Sono immobile, non
riesco più neppure ad alzarmi da questa panchina. Mi hanno piazzato in un
pubblico giardinetto, ma non c’è nessuno qua attorno, proprio nessuno con cui
scambiare almeno quattro chiacchiere. Ma in fondo non ha alcuna importanza, ho
con me i miei pensieri, e tanto mi basta. Però sono confuso, non riesco a
capire dove sia stato l’errore, in quale esatto momento abbia sbagliato la
scelta. Mi guardo attorno: ci sarà pure una possibilità nel finale penso, un
momento salvifico in cui qualcuno viene a soccorrermi e a riconoscere qualcosa
di me, qualcosa che sia risultato almeno positivo, che valga la pena di ricordare.
Torna la mia badante,
dice che non ha trovato nessuno che le vendesse una bottiglietta d’acqua, ma in
ogni caso adesso fa troppo caldo ed è quasi l’ora di tornarcene a casa. La
guardo per un attimo, poi annuisco ed osservo la fila degli alberi più avanti.
Non importa neppure che pensi rifletto, ogni cosa va al proprio posto anche
senza di me: tra poco nella mia stanza guarderò le notizie del giorno alla
televisione, immaginerò altri mondi, altri scenari lontani il più possibile dai
miei poveri disastri, e lascerò come sempre che mi accudiscano, senza tentare
alcunché di diverso.
Ci muoviamo,
lentamente, lasciandomi sorreggere, i passi uno avanti a quell’altro, quasi
fossero in questo momento la cosa più importante del mondo. Poi ci fermiamo,
improvvisamente: c’è qualcosa di cui mi ricordo, devo appuntare su un foglio
questo pensiero, così la badante mi aiuta con un pezzo di carta, la matita poi
la porto sempre con me. C’è davvero un errore che riconosco, adesso mi è
chiaro. Per la fretta, senz’altro, la superficialità, i miei soliti difetti.

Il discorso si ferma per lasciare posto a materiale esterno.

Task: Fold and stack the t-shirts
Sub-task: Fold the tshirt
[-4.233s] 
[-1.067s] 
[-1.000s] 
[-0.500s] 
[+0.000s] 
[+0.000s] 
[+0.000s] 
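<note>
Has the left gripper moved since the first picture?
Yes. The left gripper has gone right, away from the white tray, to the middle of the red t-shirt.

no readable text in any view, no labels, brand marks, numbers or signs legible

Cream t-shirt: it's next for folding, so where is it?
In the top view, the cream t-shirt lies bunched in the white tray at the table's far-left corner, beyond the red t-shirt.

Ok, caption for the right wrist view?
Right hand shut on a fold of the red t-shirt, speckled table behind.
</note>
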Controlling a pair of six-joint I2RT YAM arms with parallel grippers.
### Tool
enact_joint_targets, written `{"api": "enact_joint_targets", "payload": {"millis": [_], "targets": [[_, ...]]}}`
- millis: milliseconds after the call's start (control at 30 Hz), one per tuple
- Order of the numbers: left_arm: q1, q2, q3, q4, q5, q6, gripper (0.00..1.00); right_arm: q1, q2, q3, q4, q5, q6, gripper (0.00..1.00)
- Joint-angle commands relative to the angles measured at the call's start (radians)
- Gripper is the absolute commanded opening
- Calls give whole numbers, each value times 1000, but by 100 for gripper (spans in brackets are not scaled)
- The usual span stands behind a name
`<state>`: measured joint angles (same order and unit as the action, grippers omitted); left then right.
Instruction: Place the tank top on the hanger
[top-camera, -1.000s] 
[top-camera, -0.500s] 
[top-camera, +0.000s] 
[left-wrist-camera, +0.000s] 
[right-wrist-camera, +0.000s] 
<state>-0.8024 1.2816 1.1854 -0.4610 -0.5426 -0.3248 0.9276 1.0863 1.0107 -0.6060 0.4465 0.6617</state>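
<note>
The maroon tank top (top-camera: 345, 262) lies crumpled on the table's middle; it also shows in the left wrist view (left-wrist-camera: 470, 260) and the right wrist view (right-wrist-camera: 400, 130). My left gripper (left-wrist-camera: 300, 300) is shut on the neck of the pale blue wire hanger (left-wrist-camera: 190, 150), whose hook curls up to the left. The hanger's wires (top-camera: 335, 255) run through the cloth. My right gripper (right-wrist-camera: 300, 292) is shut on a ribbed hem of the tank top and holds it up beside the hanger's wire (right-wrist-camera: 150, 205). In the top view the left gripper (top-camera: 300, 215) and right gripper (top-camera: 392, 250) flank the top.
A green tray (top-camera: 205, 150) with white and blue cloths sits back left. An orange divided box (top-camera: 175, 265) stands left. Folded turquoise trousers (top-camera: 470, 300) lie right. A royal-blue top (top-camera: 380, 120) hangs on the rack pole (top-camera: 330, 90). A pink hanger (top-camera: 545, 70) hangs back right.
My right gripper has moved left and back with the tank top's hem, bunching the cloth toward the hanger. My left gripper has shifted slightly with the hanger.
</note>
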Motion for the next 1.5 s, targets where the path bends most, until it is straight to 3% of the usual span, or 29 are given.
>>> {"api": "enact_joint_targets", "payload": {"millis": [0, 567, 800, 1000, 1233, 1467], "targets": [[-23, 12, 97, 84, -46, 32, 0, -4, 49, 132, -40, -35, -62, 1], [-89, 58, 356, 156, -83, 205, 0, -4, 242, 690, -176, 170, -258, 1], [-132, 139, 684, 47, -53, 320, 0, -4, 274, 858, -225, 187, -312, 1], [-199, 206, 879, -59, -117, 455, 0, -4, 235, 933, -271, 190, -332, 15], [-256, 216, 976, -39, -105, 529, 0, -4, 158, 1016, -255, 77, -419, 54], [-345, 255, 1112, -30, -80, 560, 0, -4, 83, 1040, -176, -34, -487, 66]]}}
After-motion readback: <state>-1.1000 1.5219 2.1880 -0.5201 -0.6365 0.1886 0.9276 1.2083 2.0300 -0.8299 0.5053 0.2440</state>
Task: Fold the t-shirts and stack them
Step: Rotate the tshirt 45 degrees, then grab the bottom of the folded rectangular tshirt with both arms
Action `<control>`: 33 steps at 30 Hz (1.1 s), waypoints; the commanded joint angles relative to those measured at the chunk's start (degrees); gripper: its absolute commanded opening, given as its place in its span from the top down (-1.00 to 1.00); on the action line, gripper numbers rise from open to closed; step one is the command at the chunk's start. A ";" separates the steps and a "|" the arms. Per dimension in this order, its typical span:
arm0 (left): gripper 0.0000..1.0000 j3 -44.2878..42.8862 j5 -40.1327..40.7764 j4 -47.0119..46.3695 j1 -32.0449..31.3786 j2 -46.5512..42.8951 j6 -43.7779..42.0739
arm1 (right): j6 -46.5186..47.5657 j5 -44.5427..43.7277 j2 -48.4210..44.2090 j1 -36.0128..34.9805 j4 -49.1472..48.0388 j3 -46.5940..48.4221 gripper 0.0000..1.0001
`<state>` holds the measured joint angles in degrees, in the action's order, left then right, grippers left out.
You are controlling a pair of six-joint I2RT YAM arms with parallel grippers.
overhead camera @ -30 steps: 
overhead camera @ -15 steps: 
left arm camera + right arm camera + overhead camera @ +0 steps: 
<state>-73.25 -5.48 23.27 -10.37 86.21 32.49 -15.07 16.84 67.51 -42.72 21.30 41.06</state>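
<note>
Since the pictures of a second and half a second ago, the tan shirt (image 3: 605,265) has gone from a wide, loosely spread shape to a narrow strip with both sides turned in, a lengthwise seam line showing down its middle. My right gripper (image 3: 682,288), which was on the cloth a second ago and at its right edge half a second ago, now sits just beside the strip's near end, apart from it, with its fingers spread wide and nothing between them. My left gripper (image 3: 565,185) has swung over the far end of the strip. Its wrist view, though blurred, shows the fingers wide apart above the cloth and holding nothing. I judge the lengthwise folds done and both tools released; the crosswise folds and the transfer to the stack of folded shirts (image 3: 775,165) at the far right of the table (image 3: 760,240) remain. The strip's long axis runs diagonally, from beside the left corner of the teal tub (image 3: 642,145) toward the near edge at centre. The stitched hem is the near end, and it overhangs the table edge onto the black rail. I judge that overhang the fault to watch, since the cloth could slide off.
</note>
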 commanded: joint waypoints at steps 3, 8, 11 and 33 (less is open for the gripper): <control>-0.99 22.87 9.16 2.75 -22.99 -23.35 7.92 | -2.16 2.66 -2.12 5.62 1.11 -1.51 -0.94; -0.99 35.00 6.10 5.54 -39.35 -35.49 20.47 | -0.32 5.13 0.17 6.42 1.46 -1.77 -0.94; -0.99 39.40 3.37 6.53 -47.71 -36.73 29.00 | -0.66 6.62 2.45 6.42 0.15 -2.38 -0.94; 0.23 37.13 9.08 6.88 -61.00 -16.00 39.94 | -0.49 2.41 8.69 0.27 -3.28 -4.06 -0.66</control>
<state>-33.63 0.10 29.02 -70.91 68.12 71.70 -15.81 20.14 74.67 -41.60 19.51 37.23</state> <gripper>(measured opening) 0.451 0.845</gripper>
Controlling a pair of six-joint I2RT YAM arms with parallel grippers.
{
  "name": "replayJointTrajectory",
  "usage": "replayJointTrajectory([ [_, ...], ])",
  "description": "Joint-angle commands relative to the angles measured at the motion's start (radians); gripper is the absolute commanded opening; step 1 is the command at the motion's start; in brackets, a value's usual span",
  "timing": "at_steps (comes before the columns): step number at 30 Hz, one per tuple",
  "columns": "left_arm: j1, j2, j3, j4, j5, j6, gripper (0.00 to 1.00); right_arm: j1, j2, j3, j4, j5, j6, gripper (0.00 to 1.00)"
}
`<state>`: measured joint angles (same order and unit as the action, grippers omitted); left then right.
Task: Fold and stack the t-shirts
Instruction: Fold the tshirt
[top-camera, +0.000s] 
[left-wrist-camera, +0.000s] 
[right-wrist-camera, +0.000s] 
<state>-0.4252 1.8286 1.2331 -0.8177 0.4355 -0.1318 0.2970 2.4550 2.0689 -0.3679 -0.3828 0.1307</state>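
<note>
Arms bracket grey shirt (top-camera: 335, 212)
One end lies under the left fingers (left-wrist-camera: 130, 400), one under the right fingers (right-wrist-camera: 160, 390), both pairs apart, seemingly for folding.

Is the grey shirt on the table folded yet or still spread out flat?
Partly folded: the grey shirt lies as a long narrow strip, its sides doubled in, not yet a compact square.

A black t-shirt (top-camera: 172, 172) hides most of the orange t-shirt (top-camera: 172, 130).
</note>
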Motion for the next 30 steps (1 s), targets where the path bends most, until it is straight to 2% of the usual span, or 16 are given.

Avrei dovuto comportarmi in un’altra maniera, essere più diretto, puntare
soltanto allo scopo finale. Ho perso del tempo invece, ho creduto forse di
poter recuperare qualcosa subito dopo, e invece non è andata così, ma forse già
lo sapevo che lo scenario sarebbe cambiato velocemente, e che certe occasioni
non si ripresentano mai.
Non è servito neppure pensare che poteva andar
meglio la volta successiva, perché poi tutte le volte è diverso, i fatti non si
fanno vedere mai nella stessa maniera. C'è stata una buona occasione per
cambiare tutte le carte sul tavolo, ecco come va detto, ma quella occasione io
l’ho lasciata sfumare, questo adesso è quello che devo appuntare sul foglio.
Non c'è da provare rimpianti, anche questo fa parte di me, di questo strano
carattere, del mio aver lasciato scorrere in un certo modo le cose, come se
forse il giorno successivo a tutto quanto fosse stato il momento più adatto.
La mia badante non sa più cosa pensare di me: un
vecchio rompiscatole rancoroso come se ne trova ben pochi, ma non so cosa
farci, sono in questa maniera, ci vuole pazienza. Non ce l'ho con nessuno, le
cose non sono andate come volevo, ma la colpa è la mia, tutto è dipeso soltanto
da me, e riconoscerlo adesso mi pare quasi un sollievo. Cosa importa, vorrei
ancora scrivere su questo foglio, se si scava all’interno ogni persona porta
con sé un proprio errore, una mancanza grave che il tempo magari ha cercato di
cancellare, o che ha reso accettabile. Sono esattamente come gli altri, ecco;
da questo punto di vista niente di fondamentalmente diverso.
Siamo arrivati, entriamo, adesso accenderò la
televisione per le notizie, la mia badante si eclissa, i miei pensieri restano
ancora con me. Eppure lo sbaglio c’è stato, e se penso intensamente a tutto
quanto provo ancora un po’ di vergogna, di rabbia, e volontà di riscatto. Non
posso annullare questa mia riflessione, tanto vale cerchi di allearmi con lei,
di plasmarla fino quasi a farne il pensiero principale da cui ripartire. Già,
perché qualsiasi errore prima o dopo si può sempre correggere.